Recorded information section start
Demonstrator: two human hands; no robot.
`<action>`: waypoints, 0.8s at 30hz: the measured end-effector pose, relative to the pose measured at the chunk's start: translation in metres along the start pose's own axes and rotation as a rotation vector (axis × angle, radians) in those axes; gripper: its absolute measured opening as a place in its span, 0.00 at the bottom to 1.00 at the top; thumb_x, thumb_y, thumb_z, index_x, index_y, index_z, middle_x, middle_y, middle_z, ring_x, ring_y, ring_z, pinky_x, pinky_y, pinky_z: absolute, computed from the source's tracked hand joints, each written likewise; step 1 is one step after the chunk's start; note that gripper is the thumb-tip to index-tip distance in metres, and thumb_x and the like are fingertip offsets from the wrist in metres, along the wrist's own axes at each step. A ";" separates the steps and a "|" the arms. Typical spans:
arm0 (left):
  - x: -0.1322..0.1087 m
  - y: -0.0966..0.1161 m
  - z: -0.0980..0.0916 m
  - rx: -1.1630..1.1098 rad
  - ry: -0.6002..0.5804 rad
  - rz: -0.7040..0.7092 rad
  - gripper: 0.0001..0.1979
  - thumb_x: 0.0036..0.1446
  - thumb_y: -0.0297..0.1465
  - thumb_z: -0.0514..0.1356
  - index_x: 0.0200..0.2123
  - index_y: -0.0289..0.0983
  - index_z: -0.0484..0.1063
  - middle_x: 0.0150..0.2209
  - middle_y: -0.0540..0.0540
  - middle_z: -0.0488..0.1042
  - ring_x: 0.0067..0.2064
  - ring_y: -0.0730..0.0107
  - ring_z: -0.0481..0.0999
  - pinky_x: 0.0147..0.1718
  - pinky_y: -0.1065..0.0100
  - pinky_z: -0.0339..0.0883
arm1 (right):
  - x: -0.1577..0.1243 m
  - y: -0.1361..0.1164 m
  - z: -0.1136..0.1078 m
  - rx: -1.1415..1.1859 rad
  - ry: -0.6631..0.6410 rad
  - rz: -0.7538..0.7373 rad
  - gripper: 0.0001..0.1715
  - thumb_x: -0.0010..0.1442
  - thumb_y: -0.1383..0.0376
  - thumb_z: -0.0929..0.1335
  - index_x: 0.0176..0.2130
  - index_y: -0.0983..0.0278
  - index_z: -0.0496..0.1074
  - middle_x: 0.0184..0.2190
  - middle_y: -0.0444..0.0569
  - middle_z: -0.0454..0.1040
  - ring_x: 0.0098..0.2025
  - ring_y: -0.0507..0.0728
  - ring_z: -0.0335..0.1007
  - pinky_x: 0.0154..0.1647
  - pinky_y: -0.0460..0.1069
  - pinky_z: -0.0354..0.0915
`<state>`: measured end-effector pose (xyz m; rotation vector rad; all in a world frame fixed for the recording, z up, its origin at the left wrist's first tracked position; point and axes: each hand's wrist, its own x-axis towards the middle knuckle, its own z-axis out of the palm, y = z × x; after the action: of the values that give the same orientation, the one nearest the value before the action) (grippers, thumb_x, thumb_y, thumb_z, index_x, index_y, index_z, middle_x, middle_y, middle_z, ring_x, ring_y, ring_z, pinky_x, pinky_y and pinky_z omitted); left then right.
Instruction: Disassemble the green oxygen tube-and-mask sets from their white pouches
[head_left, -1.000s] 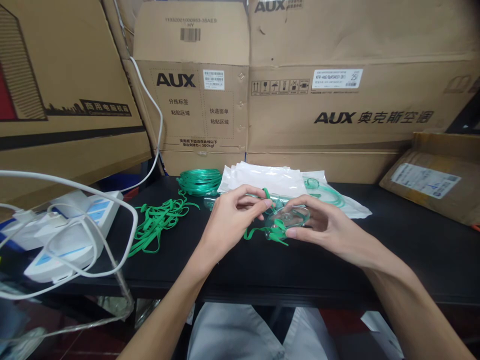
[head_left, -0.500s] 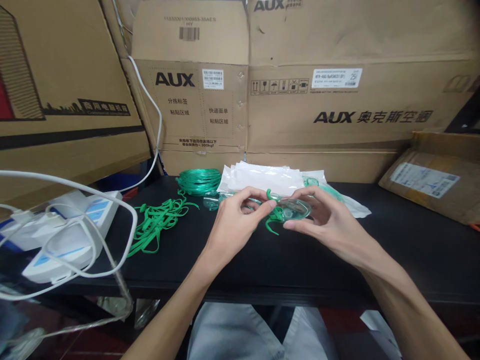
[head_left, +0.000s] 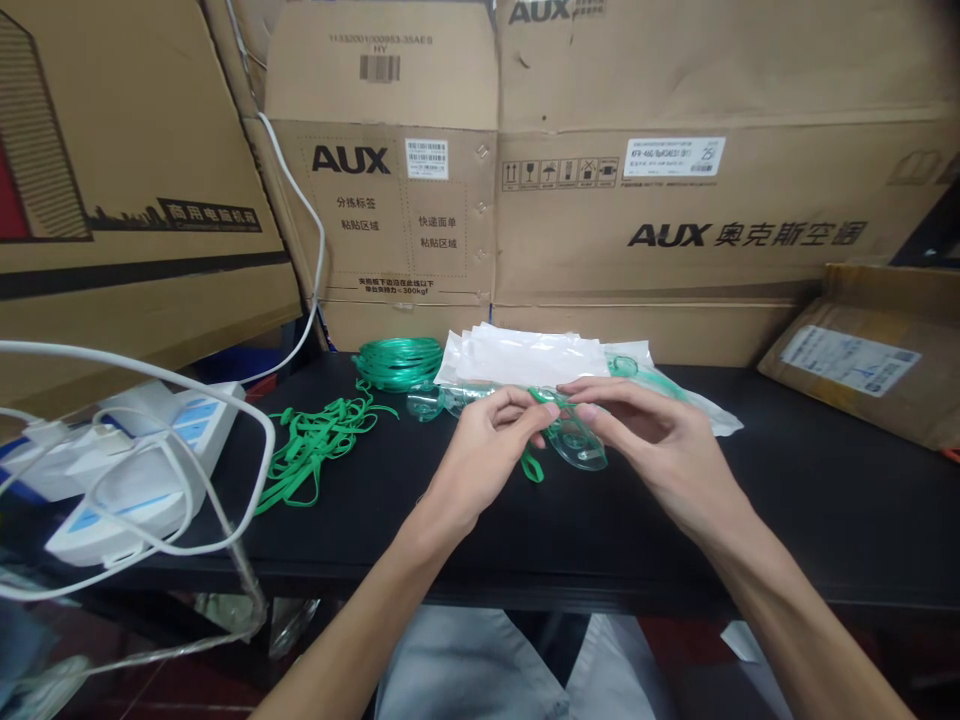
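So from my end of the link I've got both hands working close together over the front part of the bench [head_left: 637, 545], and it looks like I'm in the fiddly strap-on-mask bit. My left hand [head_left: 484, 445] has thumb and forefinger pinched on a green strap [head_left: 532, 467], with a loop of it dangling below the fingers. My right hand [head_left: 667, 430] is just beside it, thumb and fingertips closed on the clear mask [head_left: 583, 448], which hangs tilted between the two hands, clear of the bench as far as I can judge. The fingertips hide the actual join, so I can't tell if the strap is threaded through or just lying against the edge. My take: the next move calls for keeping the right hand's grip steady and working the strap end through with the left, then a gentle tug to check it. That plastic looks bendy, so squeezing hard could fold the rim. More green straps [head_left: 300, 455] sit in a tangle off to the left, near the tubing coil [head_left: 397, 365].
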<state>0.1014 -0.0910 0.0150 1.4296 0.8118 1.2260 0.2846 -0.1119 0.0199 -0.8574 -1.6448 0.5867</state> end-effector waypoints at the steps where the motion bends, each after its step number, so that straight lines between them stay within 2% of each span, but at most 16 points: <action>1: -0.001 -0.001 0.001 -0.006 -0.001 -0.005 0.12 0.60 0.37 0.67 0.30 0.36 0.71 0.26 0.54 0.70 0.29 0.76 0.67 0.29 0.73 0.58 | 0.000 0.001 0.000 0.008 0.008 -0.009 0.03 0.62 0.62 0.75 0.38 0.58 0.82 0.47 0.48 0.81 0.54 0.59 0.75 0.58 0.52 0.69; 5: -0.003 0.000 0.003 -0.053 -0.035 -0.018 0.11 0.59 0.38 0.68 0.36 0.36 0.74 0.25 0.55 0.69 0.29 0.76 0.67 0.30 0.74 0.60 | 0.000 0.005 0.001 0.006 0.039 -0.038 0.02 0.63 0.63 0.74 0.37 0.58 0.80 0.47 0.49 0.80 0.55 0.60 0.74 0.56 0.53 0.69; 10: -0.005 0.001 0.004 0.072 -0.090 0.012 0.13 0.57 0.40 0.69 0.38 0.36 0.80 0.33 0.49 0.77 0.35 0.72 0.73 0.32 0.73 0.64 | -0.002 0.010 0.007 -0.084 0.094 -0.133 0.03 0.66 0.66 0.71 0.39 0.59 0.78 0.48 0.49 0.78 0.56 0.58 0.73 0.58 0.53 0.67; 13: -0.006 -0.001 0.004 0.260 0.005 0.066 0.10 0.59 0.39 0.66 0.37 0.39 0.82 0.35 0.49 0.81 0.35 0.70 0.75 0.33 0.71 0.64 | -0.003 0.011 0.011 -0.132 0.103 -0.147 0.04 0.67 0.67 0.71 0.39 0.58 0.77 0.50 0.48 0.77 0.57 0.58 0.73 0.57 0.52 0.69; 16: -0.009 -0.002 0.005 0.510 0.188 0.170 0.06 0.58 0.35 0.66 0.32 0.41 0.82 0.29 0.53 0.79 0.27 0.73 0.69 0.29 0.69 0.60 | -0.005 0.013 0.013 -0.174 0.111 -0.160 0.04 0.67 0.67 0.70 0.39 0.57 0.76 0.52 0.49 0.75 0.59 0.58 0.71 0.53 0.51 0.72; 18: -0.011 0.000 0.007 0.617 0.269 0.248 0.04 0.57 0.32 0.66 0.32 0.41 0.81 0.26 0.54 0.78 0.25 0.75 0.66 0.29 0.69 0.60 | -0.006 0.014 0.014 -0.215 0.117 -0.160 0.04 0.68 0.66 0.69 0.40 0.57 0.75 0.54 0.49 0.72 0.60 0.59 0.69 0.51 0.51 0.73; 21: -0.012 0.003 0.006 0.662 0.296 0.315 0.04 0.58 0.31 0.65 0.33 0.41 0.81 0.28 0.55 0.80 0.25 0.75 0.67 0.31 0.70 0.61 | -0.007 0.015 0.011 -0.310 0.108 -0.172 0.04 0.68 0.65 0.69 0.40 0.56 0.75 0.56 0.49 0.69 0.62 0.61 0.67 0.55 0.55 0.71; 24: -0.009 0.006 0.000 0.668 0.314 0.326 0.05 0.60 0.31 0.64 0.34 0.41 0.81 0.31 0.55 0.82 0.26 0.75 0.70 0.32 0.71 0.62 | -0.006 0.011 0.007 -0.419 0.071 -0.210 0.04 0.69 0.65 0.68 0.40 0.56 0.74 0.56 0.50 0.68 0.63 0.61 0.66 0.63 0.59 0.64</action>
<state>0.0984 -0.1009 0.0180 1.9877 1.3271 1.5316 0.2812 -0.1100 0.0063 -0.9748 -1.7941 0.0625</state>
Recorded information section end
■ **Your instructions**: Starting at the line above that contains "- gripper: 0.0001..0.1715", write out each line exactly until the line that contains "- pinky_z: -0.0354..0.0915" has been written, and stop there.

■ **Solution to this exercise**:
  - gripper: 0.0001..0.1715
  - thumb_x: -0.0010..0.1442
  - thumb_y: -0.1383..0.0376
  - thumb_z: -0.0929..0.1335
  - index_x: 0.0176..0.2130
  - index_y: -0.0983..0.0278
  - index_z: -0.0496..0.1074
  - middle_x: 0.0184..0.2190
  - middle_y: -0.0444..0.0569
  - middle_z: -0.0454..0.1040
  - ring_x: 0.0098..0.2025
  - ring_y: -0.0507..0.0728
  - ring_z: -0.0335..0.1007
  - pinky_x: 0.0154..0.1647
  - pinky_y: -0.0460..0.1069
  - pinky_z: -0.0354..0.0915

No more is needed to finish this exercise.